ABOUT THIS EXERCISE: Leave out the pictures and restate the rest of the data exactly.

########################################

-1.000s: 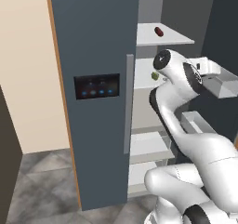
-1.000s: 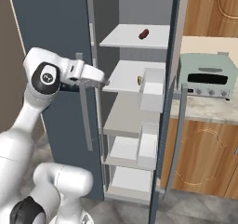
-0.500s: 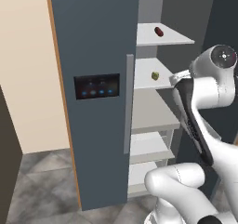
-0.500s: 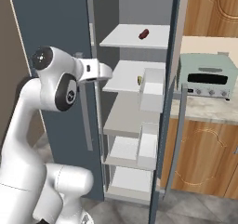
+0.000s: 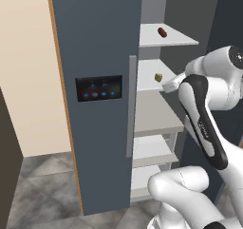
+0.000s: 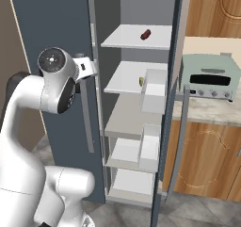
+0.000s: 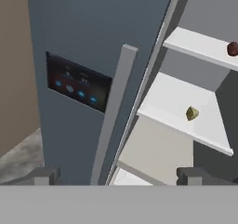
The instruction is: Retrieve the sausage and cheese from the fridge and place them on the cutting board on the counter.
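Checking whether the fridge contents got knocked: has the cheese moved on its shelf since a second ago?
No. The cheese sits at the same spot on the second shelf, below the sausage; only the arm has swung in front.

Fridge right door open, shelves reachable. My closed left door and its handle block the left; door bins crowd the right.

Fridge open ahead of me.
I see the sausage on the top shelf, cheese one shelf below.
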Robot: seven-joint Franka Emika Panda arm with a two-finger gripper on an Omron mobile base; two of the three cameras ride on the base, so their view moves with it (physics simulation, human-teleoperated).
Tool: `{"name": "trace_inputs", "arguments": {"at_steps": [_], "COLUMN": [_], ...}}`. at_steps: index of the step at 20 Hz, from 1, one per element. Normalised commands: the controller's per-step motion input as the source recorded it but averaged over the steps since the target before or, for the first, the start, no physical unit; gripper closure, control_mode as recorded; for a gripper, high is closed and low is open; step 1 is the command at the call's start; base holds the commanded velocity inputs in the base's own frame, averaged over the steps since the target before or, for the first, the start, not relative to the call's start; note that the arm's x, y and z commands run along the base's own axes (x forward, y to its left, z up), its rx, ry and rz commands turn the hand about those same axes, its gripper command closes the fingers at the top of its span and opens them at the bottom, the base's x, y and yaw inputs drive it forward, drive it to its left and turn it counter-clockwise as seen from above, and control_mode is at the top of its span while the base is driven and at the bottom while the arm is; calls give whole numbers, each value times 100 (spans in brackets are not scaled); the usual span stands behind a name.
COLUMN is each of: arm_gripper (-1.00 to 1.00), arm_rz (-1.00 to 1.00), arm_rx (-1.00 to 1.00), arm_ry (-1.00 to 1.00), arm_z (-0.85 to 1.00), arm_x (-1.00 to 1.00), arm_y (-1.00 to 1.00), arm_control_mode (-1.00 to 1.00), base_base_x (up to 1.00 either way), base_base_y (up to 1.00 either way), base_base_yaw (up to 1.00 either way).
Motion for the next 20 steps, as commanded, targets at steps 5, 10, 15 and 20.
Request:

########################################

SOLVED EXERCISE:
-1.000s: 
-1.000s: 
-0.500s: 
-0.500s: 
+0.000s: 
+0.000s: 
+0.000s: 
The instruction is: Retrieve the sausage and cheese from the fridge and place them on the cutting board on the counter.
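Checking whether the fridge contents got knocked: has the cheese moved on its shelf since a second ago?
No. The cheese sits at the same spot on the second shelf, below the sausage; only the arm has swung in front.

Fridge right door open, shelves reachable. My closed left door and its handle block the left; door bins crowd the right.

Fridge open ahead of me.
I see the sausage on the top shelf, cheese one shelf below.
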Robot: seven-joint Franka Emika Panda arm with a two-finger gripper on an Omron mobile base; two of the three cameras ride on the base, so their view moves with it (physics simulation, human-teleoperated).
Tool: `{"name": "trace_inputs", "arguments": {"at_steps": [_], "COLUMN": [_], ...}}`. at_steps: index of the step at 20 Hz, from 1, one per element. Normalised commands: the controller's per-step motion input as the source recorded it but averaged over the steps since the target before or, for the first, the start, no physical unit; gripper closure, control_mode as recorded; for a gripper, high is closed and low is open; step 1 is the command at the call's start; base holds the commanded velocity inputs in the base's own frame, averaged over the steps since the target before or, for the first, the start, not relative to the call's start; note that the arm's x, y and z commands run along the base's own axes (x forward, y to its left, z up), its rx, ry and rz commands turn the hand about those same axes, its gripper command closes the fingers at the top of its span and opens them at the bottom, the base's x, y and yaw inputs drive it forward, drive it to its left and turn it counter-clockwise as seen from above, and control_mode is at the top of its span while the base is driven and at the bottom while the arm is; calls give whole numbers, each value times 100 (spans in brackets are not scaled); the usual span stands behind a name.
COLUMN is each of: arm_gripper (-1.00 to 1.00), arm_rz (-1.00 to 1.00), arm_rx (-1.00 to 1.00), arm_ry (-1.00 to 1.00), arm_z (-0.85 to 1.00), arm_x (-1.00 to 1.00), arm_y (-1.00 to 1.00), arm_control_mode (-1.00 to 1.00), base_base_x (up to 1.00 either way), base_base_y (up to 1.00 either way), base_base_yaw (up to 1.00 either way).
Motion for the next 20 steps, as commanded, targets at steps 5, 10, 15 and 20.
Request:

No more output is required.